I go to bed at night and worry. My mother, Nina, dislocated her hip twice this summer and lives in constant pain. She drinks vodka and takes too much Percoset and Ambien. She doesn’t count the pills and doesn’t worry about the consequences. My father, Sam, long divorced from her, is in the hospital recovering from spinal fusion, but losing his mind in the process. I don’t see any improvement coming his way, and I worry less about what that will mean for him, but more about what this will mean for me. I never needed help sleeping before, but the crisp clean sheets and plump down pillows are no help at all. The cool sea air at the beach does not soothe me; instead, the way it wafts the linen curtains is just one more distraction. I shake my own small pink pill from the vial on the nightstand. Then I lie there and wait. Soon, my thoughts subside until morning. When the sun peeks through the curtain, I wake with a start, remembering all over again.
My sister, Clare, her second husband, Stan, and her daughter, Amelia, are the last to visit us at the beach this year. Arriving late in August, they do not find me at my best. I am already weary from the summer of houseguests that proceeded them. Clare enters breezily late one afternoon, sun hat dangling from long ribbons down her back. With her flowing sundress and big straw bag swinging, she is the very picture of sunshine and light.
“You’re late,” I greet her.
“Polly, I’m on vacation,” she replies.
Punctuality has never been her concern.
We aren’t especially close. I have been inviting Clare to visit every summer since we bought the beach house, but she always has other plans. Accepting better offers to other family’s chateaus in the south of France, or taking their daughter on a cross country rail trip to Alaska. This is the summer she finally said yes. Maybe she wants to escape the realities we share together, as a family. Most likely, this is just wishful thinking on my part, when the more likely reality is a hole in her schedule.
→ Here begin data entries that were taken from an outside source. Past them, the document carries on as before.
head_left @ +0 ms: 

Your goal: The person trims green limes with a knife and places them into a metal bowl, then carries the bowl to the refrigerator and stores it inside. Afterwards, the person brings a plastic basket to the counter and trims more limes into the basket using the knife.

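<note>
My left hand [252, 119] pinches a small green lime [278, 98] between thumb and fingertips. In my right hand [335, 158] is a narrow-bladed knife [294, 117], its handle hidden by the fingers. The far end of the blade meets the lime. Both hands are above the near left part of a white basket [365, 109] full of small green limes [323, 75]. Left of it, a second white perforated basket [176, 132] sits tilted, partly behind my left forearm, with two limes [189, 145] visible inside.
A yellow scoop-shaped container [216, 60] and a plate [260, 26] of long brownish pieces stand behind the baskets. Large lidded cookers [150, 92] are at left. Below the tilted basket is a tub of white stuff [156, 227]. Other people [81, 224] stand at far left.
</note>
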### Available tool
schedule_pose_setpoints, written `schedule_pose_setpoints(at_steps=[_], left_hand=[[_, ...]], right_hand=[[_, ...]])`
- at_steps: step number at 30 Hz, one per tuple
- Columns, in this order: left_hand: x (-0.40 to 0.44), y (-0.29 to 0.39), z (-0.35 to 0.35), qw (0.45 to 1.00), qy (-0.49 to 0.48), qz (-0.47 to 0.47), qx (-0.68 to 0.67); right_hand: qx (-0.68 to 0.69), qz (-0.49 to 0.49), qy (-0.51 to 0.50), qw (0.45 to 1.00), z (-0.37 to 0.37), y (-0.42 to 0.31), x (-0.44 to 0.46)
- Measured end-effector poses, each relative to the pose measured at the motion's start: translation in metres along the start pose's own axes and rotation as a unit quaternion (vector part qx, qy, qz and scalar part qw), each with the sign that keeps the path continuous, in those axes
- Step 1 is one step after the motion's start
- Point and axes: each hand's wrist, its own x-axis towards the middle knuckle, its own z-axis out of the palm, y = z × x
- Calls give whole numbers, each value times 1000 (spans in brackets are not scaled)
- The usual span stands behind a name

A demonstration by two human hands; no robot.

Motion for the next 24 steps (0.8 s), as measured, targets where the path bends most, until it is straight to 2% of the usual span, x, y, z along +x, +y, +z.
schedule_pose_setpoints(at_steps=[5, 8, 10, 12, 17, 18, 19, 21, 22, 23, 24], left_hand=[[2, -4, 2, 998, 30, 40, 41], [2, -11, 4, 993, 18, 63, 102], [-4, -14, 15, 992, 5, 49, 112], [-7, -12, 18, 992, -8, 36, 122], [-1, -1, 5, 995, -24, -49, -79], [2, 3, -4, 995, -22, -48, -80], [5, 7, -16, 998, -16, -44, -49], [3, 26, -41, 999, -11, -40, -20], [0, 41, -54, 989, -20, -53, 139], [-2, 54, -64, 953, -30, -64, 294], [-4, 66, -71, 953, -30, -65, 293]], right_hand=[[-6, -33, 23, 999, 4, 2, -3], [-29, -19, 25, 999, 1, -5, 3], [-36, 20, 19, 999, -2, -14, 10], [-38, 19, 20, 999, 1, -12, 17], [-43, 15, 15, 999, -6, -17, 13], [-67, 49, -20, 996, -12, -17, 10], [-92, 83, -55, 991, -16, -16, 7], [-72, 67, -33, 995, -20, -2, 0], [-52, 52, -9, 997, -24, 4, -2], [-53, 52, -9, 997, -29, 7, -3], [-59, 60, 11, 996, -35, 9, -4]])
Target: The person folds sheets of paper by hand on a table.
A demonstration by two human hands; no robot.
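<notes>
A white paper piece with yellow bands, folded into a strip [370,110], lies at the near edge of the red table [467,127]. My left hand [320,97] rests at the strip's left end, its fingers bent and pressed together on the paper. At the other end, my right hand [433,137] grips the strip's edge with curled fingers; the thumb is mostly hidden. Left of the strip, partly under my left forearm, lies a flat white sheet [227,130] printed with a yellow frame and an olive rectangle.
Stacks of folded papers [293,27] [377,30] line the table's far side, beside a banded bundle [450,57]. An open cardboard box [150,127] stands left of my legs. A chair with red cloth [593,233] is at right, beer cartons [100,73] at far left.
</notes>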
Either way, we are together. She arrives with bags of groceries just in case I have forgotten the many calls to remind me she is a vegetarian, her daughter vegan.
Clare works all day, and then visits our father in the hospital at night. When visiting hours are over, she often takes my mother for a meal. I shuttle back and forth from the beach, but by my sister’s standards, not nearly enough. I stand by my father’s bedside for an hour or two making conversation with myself. I am happy when the nurse stops by so I have someone to talk to. He doesn’t recognize me when I am there. I don’t see the point of the visit, but I feel the obligation. It is always such a relief to turn my back and leave the room. I take my mother for a cocktail. My intentions are kind, but it depresses me to see how much she enjoys it. I am eager to return to the beach. I welcome the glare of bright, sunny days. I inhale deeply and let the sea air fill my lungs. Sometimes I even sleep without the pills. I am so happy to be away from them.
. . . . .
I run across the dunes, drop my towel and plunge into the surf with uncharacteristic abandon. Within moments, a wave catches me from behind and flips me into the surf. As a child, my father taught me it was best to let the wave carry me and toss me through the water until I could regain my footing. And I do. But when I rise another wave catches me and knocks me down again. I haven’t picked the best day to be brave. This time, I am breathless and scared. A stranger’s hand reaches out to me and I take it. I am lucky not to be on the beach alone. I assure him that I am foolish, but okay. Drenched and salty, I rest on the sand. Exhilarated. Exhausted. I stare out to sea.